Il Conto Termico: uno strumento distinto dalle detrazioni
Il Conto Termico rappresenta una delle misure più stabili anche nel passaggio tra 2025 e 2026. A differenza dei bonus fiscali, non funziona come detrazione IRPEF, ma come incentivo diretto che rimborsa parte della spesa sostenuta.
Questo strumento resta particolarmente rilevante per interventi sugli impianti e per l’adozione di fonti rinnovabili. Nel 2026 continuerà a convivere con le detrazioni, offrendo un’alternativa soprattutto a chi non ha sufficiente capienza fiscale. Anche in questo caso, però, le regole operative possono essere aggiornate nel tempo.
Fotovoltaico: continuità senza un bonus unico
Nel 2025 non esiste un unico “bonus fotovoltaico”, ma una serie di strumenti che possono incentivare l’installazione di impianti solari. Questa impostazione resta valida anche nel 2026. Il fotovoltaico può rientrare nelle detrazioni edilizie, nelle agevolazioni per l’efficienza energetica o in altri meccanismi di incentivo.
Nel 2026 il tema centrale non è tanto la denominazione dell’incentivo, quanto l’integrazione del fotovoltaico in un progetto complessivo di riduzione dei consumi e autoconsumo. Gli strumenti esistono, ma vanno valutati caso per caso.
Quali bonus erano attivi nel 2025 e probabilmente restano nel 2026
Guardando al 2025, risultano attive la detrazione per ristrutturazioni edilizie, le detrazioni per l’efficienza energetica e il Conto Termico. Queste misure hanno una forte probabilità di continuità anche nel 2026, seppur con aggiustamenti.

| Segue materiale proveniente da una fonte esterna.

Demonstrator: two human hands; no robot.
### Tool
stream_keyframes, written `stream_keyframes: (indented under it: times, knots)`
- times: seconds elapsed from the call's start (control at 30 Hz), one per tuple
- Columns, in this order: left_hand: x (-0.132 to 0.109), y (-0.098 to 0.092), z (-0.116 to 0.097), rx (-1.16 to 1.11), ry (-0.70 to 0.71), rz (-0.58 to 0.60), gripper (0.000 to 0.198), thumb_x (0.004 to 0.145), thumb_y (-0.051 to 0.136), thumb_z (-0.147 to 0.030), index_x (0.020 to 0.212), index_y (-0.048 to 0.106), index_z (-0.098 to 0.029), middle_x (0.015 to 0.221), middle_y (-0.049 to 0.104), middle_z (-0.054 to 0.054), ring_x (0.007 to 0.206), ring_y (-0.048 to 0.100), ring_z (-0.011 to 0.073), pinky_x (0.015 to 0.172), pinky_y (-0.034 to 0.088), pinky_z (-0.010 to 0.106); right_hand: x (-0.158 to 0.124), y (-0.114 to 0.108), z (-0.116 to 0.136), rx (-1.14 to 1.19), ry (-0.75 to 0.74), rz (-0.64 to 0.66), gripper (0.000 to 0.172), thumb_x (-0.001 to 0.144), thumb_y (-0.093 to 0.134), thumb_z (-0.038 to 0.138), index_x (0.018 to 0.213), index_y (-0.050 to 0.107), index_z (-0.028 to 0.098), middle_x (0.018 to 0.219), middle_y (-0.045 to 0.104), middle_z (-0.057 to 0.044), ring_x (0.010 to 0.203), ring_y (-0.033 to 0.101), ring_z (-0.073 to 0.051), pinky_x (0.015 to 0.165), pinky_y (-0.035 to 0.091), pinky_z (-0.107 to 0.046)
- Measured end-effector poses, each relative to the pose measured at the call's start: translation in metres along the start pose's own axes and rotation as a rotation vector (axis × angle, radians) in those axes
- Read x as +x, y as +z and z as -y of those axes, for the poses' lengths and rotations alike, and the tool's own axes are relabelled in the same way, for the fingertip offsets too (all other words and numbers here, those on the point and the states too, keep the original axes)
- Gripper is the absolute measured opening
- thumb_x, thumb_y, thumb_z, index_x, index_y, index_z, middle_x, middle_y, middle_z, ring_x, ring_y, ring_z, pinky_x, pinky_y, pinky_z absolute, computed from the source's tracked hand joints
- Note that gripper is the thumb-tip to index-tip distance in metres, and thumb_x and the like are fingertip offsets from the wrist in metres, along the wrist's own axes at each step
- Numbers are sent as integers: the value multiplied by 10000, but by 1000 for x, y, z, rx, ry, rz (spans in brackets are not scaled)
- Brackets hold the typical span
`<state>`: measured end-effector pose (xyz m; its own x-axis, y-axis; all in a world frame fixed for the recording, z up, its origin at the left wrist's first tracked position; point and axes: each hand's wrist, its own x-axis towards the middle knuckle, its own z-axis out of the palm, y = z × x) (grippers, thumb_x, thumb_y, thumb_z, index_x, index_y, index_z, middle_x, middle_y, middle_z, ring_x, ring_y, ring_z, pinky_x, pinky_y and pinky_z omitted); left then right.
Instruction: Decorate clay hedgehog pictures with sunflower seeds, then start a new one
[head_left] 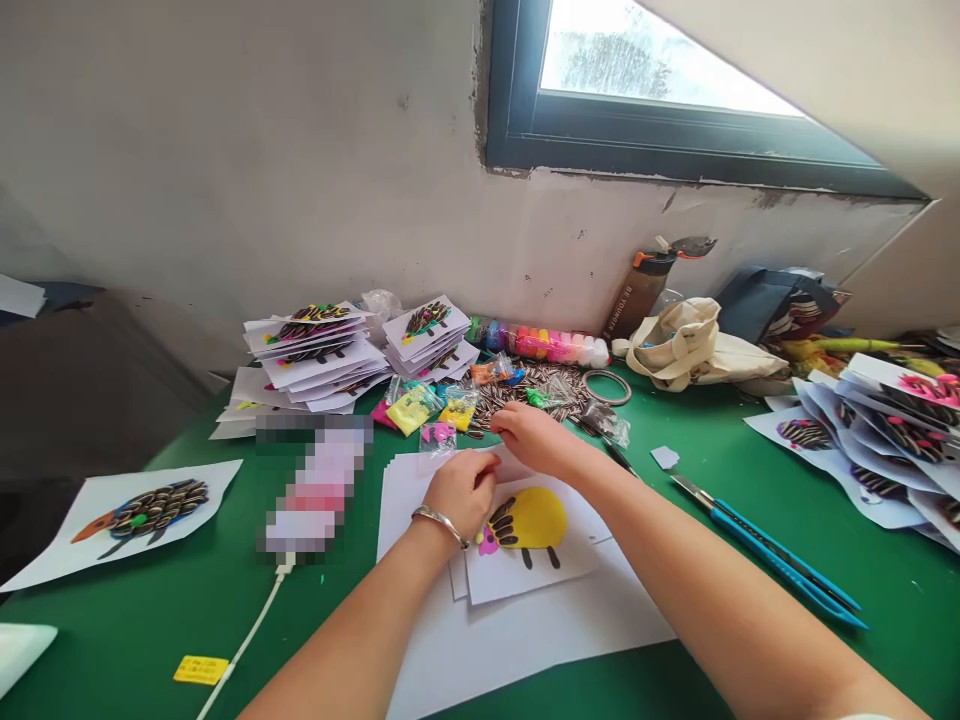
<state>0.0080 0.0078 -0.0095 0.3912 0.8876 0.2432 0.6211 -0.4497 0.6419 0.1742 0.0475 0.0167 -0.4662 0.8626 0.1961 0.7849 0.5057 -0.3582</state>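
Left grip (462, 490) curled at frame centre, right grip (537, 434) just above, cannot tell what's held; seeds (505, 527) partly cover yellow shape (543, 518), laying seems underway, light press likely next

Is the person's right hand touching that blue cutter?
Apart. The head view shows green tabletop between the right hand and the blue cutter.
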Motion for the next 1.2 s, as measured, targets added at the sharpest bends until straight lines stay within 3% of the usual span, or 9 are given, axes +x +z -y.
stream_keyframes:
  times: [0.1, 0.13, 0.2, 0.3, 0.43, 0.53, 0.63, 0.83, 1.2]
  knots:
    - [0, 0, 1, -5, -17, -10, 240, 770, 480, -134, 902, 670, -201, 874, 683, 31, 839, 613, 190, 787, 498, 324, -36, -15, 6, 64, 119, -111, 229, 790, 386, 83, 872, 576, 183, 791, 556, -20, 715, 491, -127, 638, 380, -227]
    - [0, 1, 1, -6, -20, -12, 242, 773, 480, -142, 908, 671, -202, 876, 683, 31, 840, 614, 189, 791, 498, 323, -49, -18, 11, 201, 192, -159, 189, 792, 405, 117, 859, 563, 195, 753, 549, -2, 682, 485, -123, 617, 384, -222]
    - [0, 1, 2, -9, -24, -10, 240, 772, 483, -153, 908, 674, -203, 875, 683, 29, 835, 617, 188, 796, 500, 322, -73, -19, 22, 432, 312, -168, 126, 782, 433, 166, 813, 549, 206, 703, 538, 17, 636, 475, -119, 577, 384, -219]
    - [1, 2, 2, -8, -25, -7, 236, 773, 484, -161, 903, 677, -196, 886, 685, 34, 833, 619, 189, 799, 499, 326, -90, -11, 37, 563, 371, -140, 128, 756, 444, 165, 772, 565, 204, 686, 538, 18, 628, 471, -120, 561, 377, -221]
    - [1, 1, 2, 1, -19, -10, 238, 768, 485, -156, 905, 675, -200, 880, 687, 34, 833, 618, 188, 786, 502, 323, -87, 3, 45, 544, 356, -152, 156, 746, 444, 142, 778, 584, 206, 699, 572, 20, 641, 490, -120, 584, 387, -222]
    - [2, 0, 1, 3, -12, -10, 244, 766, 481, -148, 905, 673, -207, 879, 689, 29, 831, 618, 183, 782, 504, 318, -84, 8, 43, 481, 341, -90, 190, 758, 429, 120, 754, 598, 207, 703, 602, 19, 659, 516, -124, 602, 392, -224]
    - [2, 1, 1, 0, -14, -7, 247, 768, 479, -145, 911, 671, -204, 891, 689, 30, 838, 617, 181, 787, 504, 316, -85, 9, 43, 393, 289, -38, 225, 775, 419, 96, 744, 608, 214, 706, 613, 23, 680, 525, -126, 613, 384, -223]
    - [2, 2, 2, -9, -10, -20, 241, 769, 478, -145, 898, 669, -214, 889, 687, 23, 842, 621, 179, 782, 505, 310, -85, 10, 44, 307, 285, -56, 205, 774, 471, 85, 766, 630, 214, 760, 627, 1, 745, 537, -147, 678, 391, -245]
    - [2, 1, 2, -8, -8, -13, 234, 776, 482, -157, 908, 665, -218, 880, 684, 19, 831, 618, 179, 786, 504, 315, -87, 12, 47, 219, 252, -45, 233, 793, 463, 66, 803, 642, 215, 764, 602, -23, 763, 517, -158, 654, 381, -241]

Altre agevolazioni, come quelle legate a percentuali elevate o a meccanismi straordinari, sono invece destinate a ridimensionarsi o a scomparire. Il 2026 si configura quindi come un anno di consolidamento, non di espansione degli incentivi.

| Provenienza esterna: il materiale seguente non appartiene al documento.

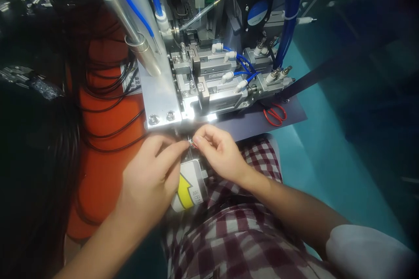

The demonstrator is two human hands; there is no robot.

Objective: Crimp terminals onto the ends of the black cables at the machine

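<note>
Just in front of the machine's metal base plate (162,100), my left hand (149,174) and my right hand (221,150) meet with their fingertips pinched. Between them is a tiny pale piece with thin reddish strands (192,143); it is too small to name. My left hand partly covers a white label with a yellow arrow (185,189) on a part below the fingers. Beyond my hands is a row of metal pneumatic cylinders (221,96) with white fittings and blue air tubes (247,69).
Black cables (113,111) lie looped over an orange surface (104,174) at left. Red-handled scissors (275,114) rest on a dark sheet (297,111) at right. A metal post (121,15) rises from the base plate, and a checkered cloth (225,235) covers my lap.
</note>
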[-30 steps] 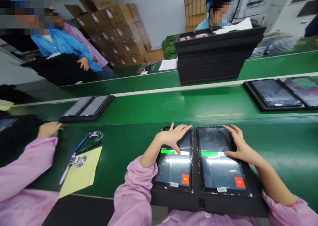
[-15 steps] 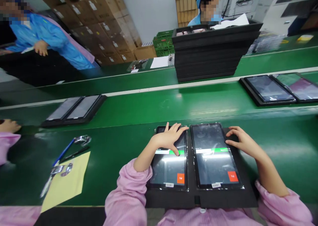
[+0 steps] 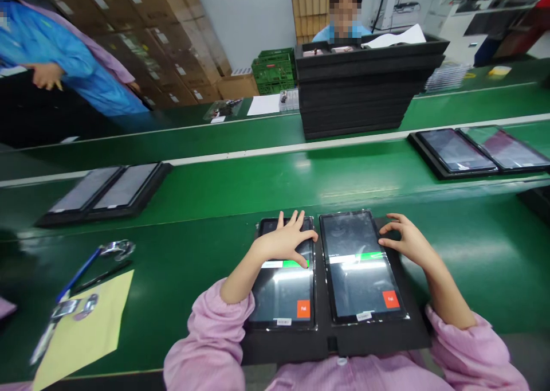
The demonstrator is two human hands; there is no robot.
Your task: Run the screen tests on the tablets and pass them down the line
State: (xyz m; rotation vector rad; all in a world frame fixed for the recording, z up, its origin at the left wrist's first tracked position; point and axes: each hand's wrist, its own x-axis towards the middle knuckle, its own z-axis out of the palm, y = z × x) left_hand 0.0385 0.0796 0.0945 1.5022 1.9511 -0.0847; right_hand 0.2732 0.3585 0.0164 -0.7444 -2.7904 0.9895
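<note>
Two tablets lie side by side on a black foam tray (image 3: 292,348) in front of me. Each screen shows a green bar and a red square marked "Fail". My left hand (image 3: 283,240) is spread over the upper part of the left tablet (image 3: 281,293), its thumb by the green bar. Whether the fingers press the glass I cannot tell. At the upper right edge of the right tablet (image 3: 363,288) is my right hand (image 3: 404,242), fingers curved and apart, fingertips close to the rim with nothing held.
Left of me lie a yellow paper (image 3: 92,328), a blue pen (image 3: 79,273) and a black pen (image 3: 101,277). Across the green bench stand further trays with tablets (image 3: 129,186) (image 3: 458,150) and a tall stack of black trays (image 3: 352,101). Two people in blue work beyond.
The view has shifted slightly, so the bench items sit further left. Both hands stay at their tablets in nearly the same pose. The person opposite has turned their head.
</note>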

Come leggere correttamente il quadro dei bonus 2026
Il modo migliore per interpretare i bonus del 2026 è evitare l’elenco rigido e adottare una lettura per strumenti. Alcune agevolazioni sono certe perché strutturali, altre sono probabili perché consolidate, altre ancora dipendono dalle scelte della Legge di Bilancio.
Un approccio prudente e informato consente di evitare aspettative irrealistiche. Nel 2026 i bonus esistono, ma vanno utilizzati come strumenti di supporto a interventi ben pianificati, non come scorciatoie fiscali.
Bonus 2026: meno promesse, più concretezza
Nel complesso, il quadro dei bonus nel 2026 è più sobrio rispetto al passato, ma anche più realistico. Le agevolazioni continuano a esistere, ma richiedono maggiore attenzione nella progettazione e nella valutazione economica.
Chi affronta una ristrutturazione o una riqualificazione energetica nel 2026 deve partire dalla conoscenza degli strumenti realmente disponibili e dalla consapevolezza che aliquote e regole possono cambiare. Questo approccio, più prudente e informato, consente di utilizzare i bonus in modo efficace e coerente con gli obiettivi di lungo periodo dell’abitare e dell’efficienza energetica.
FAQ
I Bonus 2026 sono meno convenienti del passato?
Sono meno eclatanti, ma più stabili e orientati alla qualità degli interventi.
Si possono combinare più bonus nel 2026?
Sì, se le spese sono distinte e correttamente documentate.
Il fotovoltaico è ancora incentivato?
Sì, attraverso detrazioni e strumenti alternativi come il Conto Termico.
Serve pianificare prima di iniziare i lavori?
Sì, nel 2026 la pianificazione è la chiave per sfruttare davvero i bonus disponibili.